Browse reviews

FringeReview UK 2018

Ellie Blackshaw, Yoko Ono, Paul Gregory Piano Trios

Ellie Blackshaw, Yoko Ono, Paul Gregory

Genre: Live Music, Music

Venue: Chapel Royal, North Road, Brighton

Festival:


Low Down

Violinist Ellie Blackshaw, pianist Yoko Ono, and cellist Paul Gregory Piano Trios performed an early Schubert Piano Trio movement D28, written at fifteen. Then Blackshaw’s own Piano Trio, ad finally Beethoven’s mould-breaking Piano Trio in C minor, Op 1/3.

Review

What a musicianly treat this was. Violinist Ellie Blackshaw, Pianist Yoko Ono and cellist Paul Gregory teamed up for Schubert, Beethoven, and Blackshaw by request of the two other trio members. Quite right too.

 

Most regulars and concert-goers in the south-east will know these musicians though Gregory more as guitarist and lutenist. The Chapel Royal’s seen him as a fine chamber ensemble cellist too.

 

The Schubert Trio’s a rarity, written at fifteen a single movement Sonatensatz D28, meaning simply it’s a sonata-form opening movement to a trio that wasn’t written, or simply an exercise. It’s a leisurely take on early Beethoven, attractive and some passagework possesses thumbprints of the older composer’s abrupt shifts in it.

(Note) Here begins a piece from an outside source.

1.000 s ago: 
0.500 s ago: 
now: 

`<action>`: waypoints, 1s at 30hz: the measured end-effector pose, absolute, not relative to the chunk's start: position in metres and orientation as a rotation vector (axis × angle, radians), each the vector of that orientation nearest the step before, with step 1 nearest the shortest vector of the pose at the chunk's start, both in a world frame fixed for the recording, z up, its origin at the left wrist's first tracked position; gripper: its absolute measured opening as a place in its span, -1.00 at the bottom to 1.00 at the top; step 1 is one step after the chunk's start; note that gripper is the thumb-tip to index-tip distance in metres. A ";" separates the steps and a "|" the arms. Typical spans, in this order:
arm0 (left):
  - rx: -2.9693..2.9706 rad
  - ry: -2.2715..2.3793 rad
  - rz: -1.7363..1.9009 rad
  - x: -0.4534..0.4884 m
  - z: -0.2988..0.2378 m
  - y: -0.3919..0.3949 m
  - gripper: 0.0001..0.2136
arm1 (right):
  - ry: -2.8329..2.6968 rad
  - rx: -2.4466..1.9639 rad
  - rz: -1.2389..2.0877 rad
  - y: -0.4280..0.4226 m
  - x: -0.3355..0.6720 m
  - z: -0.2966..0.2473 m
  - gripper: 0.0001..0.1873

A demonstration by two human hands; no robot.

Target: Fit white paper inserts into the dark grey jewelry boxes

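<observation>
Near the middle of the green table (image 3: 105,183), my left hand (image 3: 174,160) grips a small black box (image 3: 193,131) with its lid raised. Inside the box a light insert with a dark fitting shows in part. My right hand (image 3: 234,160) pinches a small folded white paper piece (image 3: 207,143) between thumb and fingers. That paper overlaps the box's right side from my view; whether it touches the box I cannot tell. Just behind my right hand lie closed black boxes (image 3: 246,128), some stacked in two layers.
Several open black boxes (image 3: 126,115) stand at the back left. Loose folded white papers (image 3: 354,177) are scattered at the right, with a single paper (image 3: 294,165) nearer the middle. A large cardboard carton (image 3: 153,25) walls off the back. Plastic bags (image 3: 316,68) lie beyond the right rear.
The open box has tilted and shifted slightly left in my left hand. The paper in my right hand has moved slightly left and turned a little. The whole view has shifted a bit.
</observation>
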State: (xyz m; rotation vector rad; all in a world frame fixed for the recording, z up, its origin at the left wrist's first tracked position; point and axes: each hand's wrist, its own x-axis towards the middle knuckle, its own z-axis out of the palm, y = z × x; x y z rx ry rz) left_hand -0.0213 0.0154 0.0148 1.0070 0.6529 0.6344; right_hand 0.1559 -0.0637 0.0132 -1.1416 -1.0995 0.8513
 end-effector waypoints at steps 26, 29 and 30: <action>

But late on there’s a double chord fermata from the piano, before the actual end. It’s pure Trout Quintet stuff, from about seven years earlier in 1812.

 

Next Blackshaw’s own Trio, which was heard at St Luke’s two years ago. It’s a finely-controlled ruminant late-modernist piece. That is, it’s delicate with a muted dissonance; but inhabits a distinctive melodic world too. A four-figure theme, with a delay on the last note, rises out of the texture. There’s exposed writing for Blackshaw’s violin and striking melodic chromaticism from the piano’s chords. It made a strong impression before, but does so more here.

 

The Beethoven Op 1/3 in C minor is the main item. Haydn to whom Beethoven played all his three Opus Ones loves the first two but reckoned this was too symphonic and people would complain. Wait till they’re used to you, Hayden counselled. Ni chance. Beethoven’s big-boned first foray into C minor is as dark as you’d wish, but not right away.

 

The first movement’s Allegro con brio in C minor is not as dark as you’d expect, and breaks into more rhythmic geniality than you might credit. But it’s serious, symphonically developed.

 

The E flat Andante cantabile con Variazione tells you immediately its no slow movement either but a walking-pace gentle unfolding. Beethoven avoids tragedy again in the scherzo-like Minuet and Trio Quasi allegro in C major edging us to memorable territory.

 

But it’s the C minor finale Prestissimo with its plangent six-note repeated figure where Beethoven’s genius takes off. It’s nagging, insistent, superb. Though it ends in C major it’s a diminuendo, not a thunderous crash, but a quiet fade-out. It’s as unexpected as anything in Haydn. No wonder the older composer was unnerved.

 

The players all dig into this work. Ono’s piano shines through but never overpowers. Gregory’s cello projects the right tone for chamber ensemble: clear but supportive and not fuzzy. Blackshaw’s violin has the task of negotiating much exposed soloist work without appearing to. In her own pieces she’s placed in an exposed spectral place and makes more expressive use than I recall previously. They’re lucid too, allowing a clarity between instruments laying bare the counterpoint and the way each work’s pieced together. If you care about chamber music, and want to be surprised, this is the place to be.